Астров: Моя мысль такова: всех вас надо отправить в лечебницу. И за мной уже выехали. (Наливает ещё).
(Вдруг Серебряков перестаёт улыбаться. Его лицо искажается настоящим, собственным ужасом.)
Серебряков: Подождите... Что это? Я... я действительно начал чувствовать! По-настоящему! Это же ужасно! Это мои собственные чувства! Я боюсь смерти! Мне скучно! Я не выношу вас всех! Уберите это! Это кошмар низшего сорта жизни!
(Он срывает с головы аппарат и швыряет его на пол.)
Телескопов: Мой сентио-уловитель! Вы сломали квинтэссенцию чужого страдания!
Серебряков: (В истерике) Я не хочу своих чувств! Верните мне чужие! Я не могу жить с этим ужасом внутри! Я лучше буду чувствовать вашу тоску, Иван Петрович! Вашу скуку, доктор! Что угодно, только не это!
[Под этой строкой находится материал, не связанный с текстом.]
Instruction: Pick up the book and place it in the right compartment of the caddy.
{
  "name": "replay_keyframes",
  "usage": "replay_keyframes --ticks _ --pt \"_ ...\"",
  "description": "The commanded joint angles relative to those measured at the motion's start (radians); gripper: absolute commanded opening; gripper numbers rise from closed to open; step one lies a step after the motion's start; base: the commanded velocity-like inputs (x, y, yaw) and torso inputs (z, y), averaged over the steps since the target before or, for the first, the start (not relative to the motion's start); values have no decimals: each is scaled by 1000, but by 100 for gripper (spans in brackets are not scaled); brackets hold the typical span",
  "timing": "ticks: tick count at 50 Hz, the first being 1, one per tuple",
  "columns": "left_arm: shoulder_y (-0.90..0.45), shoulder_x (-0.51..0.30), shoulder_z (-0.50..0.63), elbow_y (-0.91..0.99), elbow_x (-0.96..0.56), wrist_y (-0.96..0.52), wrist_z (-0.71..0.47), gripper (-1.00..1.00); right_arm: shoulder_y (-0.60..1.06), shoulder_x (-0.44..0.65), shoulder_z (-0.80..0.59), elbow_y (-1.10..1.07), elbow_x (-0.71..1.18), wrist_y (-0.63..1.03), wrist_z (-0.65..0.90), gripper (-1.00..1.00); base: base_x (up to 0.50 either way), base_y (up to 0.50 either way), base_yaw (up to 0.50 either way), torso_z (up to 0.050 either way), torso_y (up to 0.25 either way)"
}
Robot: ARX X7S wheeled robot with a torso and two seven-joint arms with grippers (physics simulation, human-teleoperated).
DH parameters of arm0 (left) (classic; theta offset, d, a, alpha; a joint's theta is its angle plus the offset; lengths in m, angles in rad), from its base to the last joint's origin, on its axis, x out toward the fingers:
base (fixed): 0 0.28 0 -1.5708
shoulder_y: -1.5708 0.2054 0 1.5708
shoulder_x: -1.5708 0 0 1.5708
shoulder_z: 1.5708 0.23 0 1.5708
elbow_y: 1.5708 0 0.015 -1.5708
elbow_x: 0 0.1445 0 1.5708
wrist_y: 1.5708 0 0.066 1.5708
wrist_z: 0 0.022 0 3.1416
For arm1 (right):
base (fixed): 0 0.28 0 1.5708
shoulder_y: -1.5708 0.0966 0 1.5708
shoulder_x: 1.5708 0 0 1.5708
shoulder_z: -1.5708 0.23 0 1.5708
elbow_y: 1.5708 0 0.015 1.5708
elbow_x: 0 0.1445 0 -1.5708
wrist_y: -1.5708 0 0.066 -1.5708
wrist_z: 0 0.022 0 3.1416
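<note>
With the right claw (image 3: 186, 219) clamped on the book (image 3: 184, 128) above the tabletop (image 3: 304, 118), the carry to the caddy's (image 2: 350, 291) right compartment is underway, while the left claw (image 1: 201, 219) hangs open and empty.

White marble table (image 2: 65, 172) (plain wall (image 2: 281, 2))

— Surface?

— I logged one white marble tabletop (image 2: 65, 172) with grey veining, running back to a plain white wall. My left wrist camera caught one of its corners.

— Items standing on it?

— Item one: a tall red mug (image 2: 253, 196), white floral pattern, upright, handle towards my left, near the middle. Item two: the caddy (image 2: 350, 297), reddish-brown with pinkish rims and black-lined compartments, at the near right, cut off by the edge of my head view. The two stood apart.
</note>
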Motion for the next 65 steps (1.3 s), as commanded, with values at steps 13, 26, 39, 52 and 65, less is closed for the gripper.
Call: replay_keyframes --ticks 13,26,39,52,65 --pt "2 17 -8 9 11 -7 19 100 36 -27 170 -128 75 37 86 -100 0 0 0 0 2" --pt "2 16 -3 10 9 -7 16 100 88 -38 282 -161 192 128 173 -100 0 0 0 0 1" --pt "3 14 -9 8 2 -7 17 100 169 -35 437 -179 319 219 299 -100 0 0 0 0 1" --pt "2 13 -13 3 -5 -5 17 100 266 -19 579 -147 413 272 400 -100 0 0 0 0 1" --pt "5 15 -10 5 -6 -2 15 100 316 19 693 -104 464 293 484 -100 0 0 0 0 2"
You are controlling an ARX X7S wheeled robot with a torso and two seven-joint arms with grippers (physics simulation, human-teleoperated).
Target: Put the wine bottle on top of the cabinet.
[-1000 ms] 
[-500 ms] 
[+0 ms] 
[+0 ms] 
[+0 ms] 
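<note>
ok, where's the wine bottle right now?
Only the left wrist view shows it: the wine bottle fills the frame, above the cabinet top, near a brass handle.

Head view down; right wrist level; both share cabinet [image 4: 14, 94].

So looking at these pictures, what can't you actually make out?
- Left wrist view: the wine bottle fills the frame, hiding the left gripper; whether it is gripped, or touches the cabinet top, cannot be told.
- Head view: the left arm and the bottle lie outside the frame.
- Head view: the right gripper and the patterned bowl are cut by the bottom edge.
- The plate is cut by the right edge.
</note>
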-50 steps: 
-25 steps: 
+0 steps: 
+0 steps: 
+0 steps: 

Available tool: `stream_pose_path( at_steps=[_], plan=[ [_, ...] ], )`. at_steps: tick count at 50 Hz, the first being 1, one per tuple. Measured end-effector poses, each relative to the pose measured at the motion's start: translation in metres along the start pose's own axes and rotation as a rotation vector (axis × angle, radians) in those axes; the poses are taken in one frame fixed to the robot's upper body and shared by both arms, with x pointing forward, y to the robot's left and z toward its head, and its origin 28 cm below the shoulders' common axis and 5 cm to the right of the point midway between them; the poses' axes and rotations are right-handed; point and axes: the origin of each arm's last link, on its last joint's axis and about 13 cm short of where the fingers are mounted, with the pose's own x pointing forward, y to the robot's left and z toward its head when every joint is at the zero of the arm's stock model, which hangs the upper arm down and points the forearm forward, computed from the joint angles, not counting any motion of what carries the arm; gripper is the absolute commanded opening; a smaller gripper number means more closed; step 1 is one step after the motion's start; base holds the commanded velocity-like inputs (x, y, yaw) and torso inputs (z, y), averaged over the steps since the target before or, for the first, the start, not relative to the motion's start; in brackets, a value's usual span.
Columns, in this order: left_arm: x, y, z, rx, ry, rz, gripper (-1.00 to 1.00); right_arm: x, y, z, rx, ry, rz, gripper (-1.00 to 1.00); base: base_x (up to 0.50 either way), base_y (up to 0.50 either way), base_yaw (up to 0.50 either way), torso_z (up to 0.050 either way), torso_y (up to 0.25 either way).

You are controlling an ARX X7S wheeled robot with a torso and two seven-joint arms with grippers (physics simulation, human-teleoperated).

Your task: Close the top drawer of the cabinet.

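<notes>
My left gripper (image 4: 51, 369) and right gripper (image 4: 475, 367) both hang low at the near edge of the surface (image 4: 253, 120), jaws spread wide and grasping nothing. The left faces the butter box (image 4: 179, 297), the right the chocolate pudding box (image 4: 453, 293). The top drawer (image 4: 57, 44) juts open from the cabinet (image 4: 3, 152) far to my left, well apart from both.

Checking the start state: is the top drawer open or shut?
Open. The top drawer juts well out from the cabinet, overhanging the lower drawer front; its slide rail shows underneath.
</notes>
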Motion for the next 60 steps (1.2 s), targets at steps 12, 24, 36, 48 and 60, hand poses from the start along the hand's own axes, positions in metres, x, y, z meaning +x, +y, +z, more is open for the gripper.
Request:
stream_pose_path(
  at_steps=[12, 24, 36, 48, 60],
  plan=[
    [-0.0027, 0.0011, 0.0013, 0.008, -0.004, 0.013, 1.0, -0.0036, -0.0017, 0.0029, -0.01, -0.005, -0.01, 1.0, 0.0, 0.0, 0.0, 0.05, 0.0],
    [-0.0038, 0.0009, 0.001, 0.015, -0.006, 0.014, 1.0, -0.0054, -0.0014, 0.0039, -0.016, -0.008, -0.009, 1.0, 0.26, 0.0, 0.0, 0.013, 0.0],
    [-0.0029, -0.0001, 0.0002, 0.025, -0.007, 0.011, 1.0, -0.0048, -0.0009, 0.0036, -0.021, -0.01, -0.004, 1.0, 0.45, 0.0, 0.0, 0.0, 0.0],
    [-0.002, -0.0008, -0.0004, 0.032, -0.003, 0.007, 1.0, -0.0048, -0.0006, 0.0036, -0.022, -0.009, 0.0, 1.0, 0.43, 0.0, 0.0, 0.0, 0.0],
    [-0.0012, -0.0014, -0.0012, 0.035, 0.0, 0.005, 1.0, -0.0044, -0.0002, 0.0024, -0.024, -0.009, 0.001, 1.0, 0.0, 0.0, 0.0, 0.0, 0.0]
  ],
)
Софья Александровна: (Переставая плакать) Значит... я теперь тоже не должна думать твоими мыслями? А чем же я тогда буду жить?
Марина: (Просыпаясь) Чайку бы попить. Да помолчать немного. Вот это я понимаю жизнь.
(Все замирают в глупых позах. Войницкий смотрит на разбитый аппарат с надеждой. Астров хохочет. Серебряков рыдает. Софья Александровна в ступоре.)
Астров: (Поднимает рюмку) Ну что ж... Вывод прост, как пробка от графина. Как только начинаешь жить своими чувствами - становится плохо. Как только пытаешься жить чужими мыслями - становится смешно. Спасайся, кто может. А лучше - никто. За симфонию абсурда!